Quick Start Initiation of the Contraceptive Vaginal Ring in Adolescents

Pregnancy prevention is an important aspect of adolescent healthcare. Adherence to a chosen
contraception method is essential to its success. Adolescents are notoriously poor at
complying with oral contraceptives (OCs), with continuation rates at one year as low as 12%
(1). In those patients who continue their contraceptive method, our best data estimates
that the average OC user misses three pills per cycle (2). Given the already highly
fluctuant serum hormone levels in OC users (3), this leaves poorly compliant users at
greater risk for unintended pregnancy.

The contraceptive vaginal ring is a reliable method of contraception and may be particularly
useful in the adolescent population because of its simple monthly dosing schedule (4). It is
a combined hormonal contraceptive containing etonogestrel (a progesterone) and ethinyl
estradiol (an estrogen), which are released continuously at low levels. The vaginal ring
has been shown to have comparable efficacy and tolerability to OCs (5), but does not require
daily dosing due to its novel drug delivery system. Studies have shown high rates of
acceptability and satisfaction with vaginal ring usage in adult and adolescent women and a
high rate of continuation using a traditional start method (6).

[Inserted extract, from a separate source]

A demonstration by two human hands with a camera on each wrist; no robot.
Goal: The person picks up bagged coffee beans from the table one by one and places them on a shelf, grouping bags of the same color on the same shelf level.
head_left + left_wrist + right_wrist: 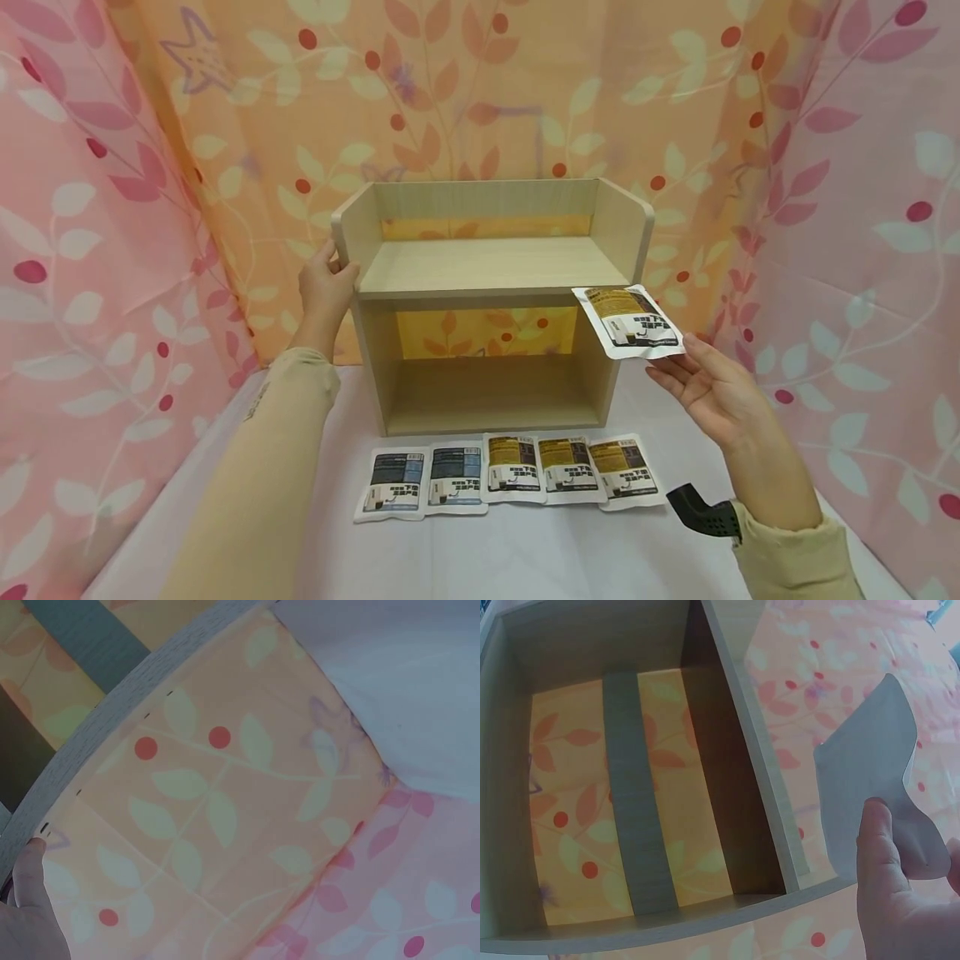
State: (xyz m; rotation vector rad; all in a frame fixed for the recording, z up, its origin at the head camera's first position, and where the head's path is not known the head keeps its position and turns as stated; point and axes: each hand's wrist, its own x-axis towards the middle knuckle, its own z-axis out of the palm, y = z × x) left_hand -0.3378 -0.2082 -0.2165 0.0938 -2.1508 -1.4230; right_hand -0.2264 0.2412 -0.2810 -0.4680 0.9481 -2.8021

The “quick start” method of initiating use of OCs has been found to improve continuation
rates and overall method satisfaction compared to traditional start in large studies of
adult women (7) and also in small studies of adolescents (8) without significantly affecting
incidence of breakthrough bleeding or patient satisfaction (9). “Quick start” contraceptive
vaginal ring has been studied in women aged 18-40 years and found to have a more favorable
bleeding profile than “quick start” Ortho-Tricyclen Lo (10). This decreased incidence of
altered bleeding may be a more favorable benefit of “quick start” contraceptive vaginal ring
in the adolescent population as well.

One of the biggest obstacles to use of the contraceptive vaginal ring in clinical practice
is having the patient overcome the idea of vaginally inserting the ring, especially in the
adolescent population (11). It seems logical that initiating the vaginal ring in the office
via the “quick start” method may improve patient acceptance and comfort with the method,
thus improving continuation rates in these patients compared to traditional initiation.

We propose to perform a randomized controlled trial comparing “quick start” to traditional
start NuvaRing in adolescents. Subjects meeting inclusion criteria will be randomized to
either start the method in the office immediately or start the method within 5 days of her
next menstrual period. Subjects will follow up at 3, 6, and 12 months, at which time we
will assess continuation, bleeding patterns, pregnancy, and patient satisfaction.